## WHAT TO WORK ON
A verbatim copy is needed of the lines below from the one containing "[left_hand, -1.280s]" up to and including the one containing "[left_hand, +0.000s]", excluding pictures.

### INPUT FOR THIS TASK

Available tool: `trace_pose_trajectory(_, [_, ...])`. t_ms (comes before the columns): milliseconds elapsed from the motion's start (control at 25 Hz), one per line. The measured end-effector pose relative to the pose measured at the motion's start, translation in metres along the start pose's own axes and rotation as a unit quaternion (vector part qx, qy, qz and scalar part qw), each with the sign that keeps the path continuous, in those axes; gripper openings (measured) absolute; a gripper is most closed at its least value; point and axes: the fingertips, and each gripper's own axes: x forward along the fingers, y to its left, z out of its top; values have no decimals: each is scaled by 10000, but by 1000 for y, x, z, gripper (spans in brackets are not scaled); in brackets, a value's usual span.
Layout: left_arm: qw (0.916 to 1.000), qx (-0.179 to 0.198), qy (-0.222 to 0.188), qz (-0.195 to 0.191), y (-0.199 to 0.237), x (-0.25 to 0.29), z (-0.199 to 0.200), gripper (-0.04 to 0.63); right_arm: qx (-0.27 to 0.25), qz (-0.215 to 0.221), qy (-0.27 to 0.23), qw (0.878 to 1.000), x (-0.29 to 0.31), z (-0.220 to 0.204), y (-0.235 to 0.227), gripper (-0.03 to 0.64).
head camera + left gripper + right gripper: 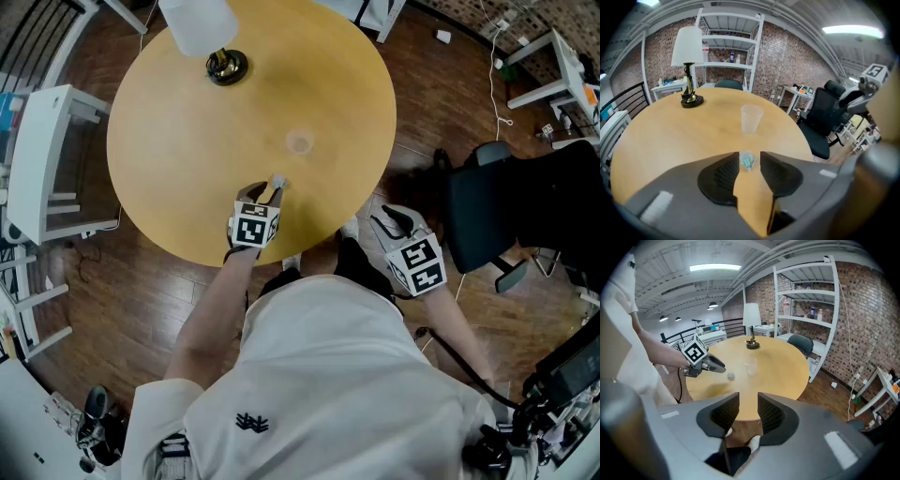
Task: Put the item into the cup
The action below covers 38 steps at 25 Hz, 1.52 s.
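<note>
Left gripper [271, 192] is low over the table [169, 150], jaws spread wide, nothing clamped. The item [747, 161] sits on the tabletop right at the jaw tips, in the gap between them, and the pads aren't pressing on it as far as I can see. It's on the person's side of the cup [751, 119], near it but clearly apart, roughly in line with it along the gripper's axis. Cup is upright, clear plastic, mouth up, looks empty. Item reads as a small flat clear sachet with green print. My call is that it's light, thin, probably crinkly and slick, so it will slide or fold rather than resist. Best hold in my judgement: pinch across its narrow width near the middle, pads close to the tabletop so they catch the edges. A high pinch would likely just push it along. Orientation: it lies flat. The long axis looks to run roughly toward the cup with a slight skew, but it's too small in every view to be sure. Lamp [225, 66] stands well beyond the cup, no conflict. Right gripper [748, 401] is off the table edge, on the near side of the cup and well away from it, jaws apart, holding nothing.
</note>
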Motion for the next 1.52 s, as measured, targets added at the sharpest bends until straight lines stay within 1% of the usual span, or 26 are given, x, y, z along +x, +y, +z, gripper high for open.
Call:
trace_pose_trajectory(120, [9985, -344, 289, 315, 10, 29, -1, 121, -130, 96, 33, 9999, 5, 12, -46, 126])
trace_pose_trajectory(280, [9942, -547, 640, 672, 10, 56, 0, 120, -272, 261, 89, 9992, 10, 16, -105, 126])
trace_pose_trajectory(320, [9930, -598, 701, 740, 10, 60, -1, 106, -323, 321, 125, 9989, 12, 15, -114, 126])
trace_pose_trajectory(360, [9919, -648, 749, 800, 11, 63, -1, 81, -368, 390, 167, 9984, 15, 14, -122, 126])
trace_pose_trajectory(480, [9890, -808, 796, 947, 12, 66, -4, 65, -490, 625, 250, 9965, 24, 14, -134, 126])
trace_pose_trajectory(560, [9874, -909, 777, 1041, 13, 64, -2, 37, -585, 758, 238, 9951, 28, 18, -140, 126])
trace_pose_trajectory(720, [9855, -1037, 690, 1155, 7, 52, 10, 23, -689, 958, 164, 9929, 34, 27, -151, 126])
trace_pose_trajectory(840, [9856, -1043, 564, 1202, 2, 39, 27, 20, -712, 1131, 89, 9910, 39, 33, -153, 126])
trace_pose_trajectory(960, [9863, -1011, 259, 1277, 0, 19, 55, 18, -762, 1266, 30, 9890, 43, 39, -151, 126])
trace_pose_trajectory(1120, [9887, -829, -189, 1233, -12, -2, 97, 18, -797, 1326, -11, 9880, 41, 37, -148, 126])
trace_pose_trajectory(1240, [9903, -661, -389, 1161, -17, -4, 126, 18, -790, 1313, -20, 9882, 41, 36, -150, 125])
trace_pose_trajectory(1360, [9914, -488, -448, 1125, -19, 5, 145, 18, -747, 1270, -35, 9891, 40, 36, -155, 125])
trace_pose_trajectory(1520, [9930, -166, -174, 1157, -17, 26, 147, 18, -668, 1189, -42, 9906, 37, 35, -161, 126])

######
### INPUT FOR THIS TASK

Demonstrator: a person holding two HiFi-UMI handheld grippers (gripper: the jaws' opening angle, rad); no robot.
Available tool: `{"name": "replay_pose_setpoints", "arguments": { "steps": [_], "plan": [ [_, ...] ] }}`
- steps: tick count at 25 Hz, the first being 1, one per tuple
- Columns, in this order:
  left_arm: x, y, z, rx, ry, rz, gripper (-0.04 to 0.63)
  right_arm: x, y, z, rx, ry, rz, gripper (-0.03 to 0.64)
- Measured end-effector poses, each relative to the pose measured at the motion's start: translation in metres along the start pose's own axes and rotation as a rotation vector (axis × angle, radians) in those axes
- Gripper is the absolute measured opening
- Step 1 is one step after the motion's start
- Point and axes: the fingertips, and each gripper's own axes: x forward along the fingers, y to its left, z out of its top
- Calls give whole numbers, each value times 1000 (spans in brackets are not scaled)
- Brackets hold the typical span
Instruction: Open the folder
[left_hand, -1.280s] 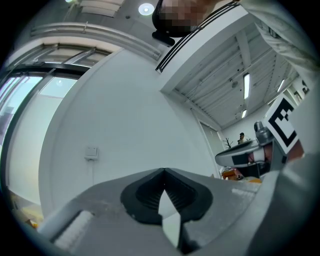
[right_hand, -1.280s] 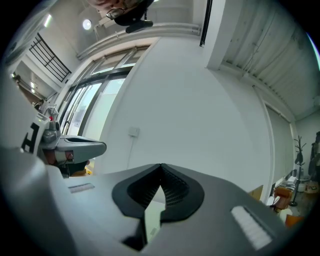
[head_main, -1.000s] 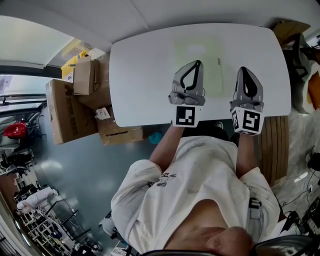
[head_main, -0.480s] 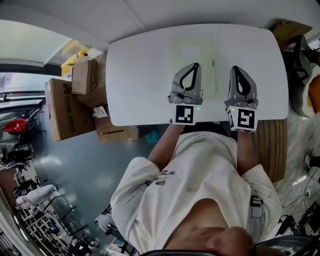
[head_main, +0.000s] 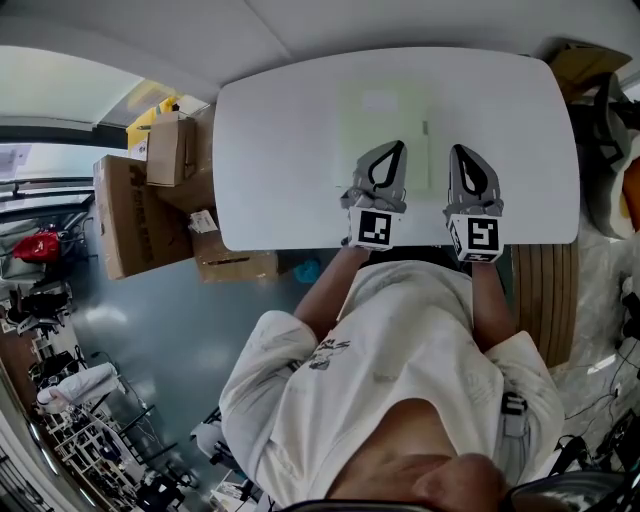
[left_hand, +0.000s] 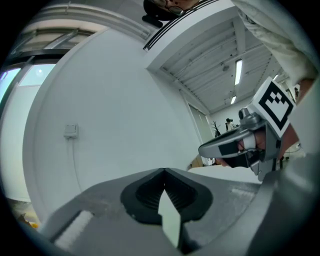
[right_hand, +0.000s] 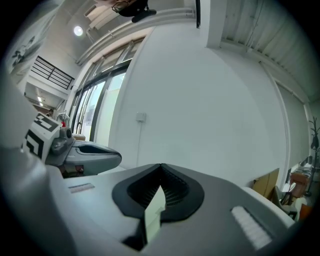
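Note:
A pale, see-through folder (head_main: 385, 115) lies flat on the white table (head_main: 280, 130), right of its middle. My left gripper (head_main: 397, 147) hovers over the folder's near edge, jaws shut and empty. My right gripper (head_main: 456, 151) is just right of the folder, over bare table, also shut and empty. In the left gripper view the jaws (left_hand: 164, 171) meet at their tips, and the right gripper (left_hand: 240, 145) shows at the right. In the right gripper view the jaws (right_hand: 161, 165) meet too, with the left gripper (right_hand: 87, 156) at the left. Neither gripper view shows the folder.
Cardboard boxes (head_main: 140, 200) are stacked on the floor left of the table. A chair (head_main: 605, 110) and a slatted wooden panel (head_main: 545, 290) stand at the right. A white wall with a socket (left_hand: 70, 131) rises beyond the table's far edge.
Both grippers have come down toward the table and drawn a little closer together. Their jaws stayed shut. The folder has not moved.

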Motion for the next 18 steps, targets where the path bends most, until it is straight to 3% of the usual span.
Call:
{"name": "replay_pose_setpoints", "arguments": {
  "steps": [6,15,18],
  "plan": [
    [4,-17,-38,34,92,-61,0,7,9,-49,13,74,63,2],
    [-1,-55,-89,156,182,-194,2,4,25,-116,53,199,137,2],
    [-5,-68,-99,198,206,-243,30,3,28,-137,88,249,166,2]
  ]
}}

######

## WRITTEN SOLUTION
[left_hand, -1.280s] 
[right_hand, -1.280s] 
[head_main, -1.000s] 
[head_main, -0.480s] 
[head_main, +0.000s] 
[left_hand, +0.000s] 

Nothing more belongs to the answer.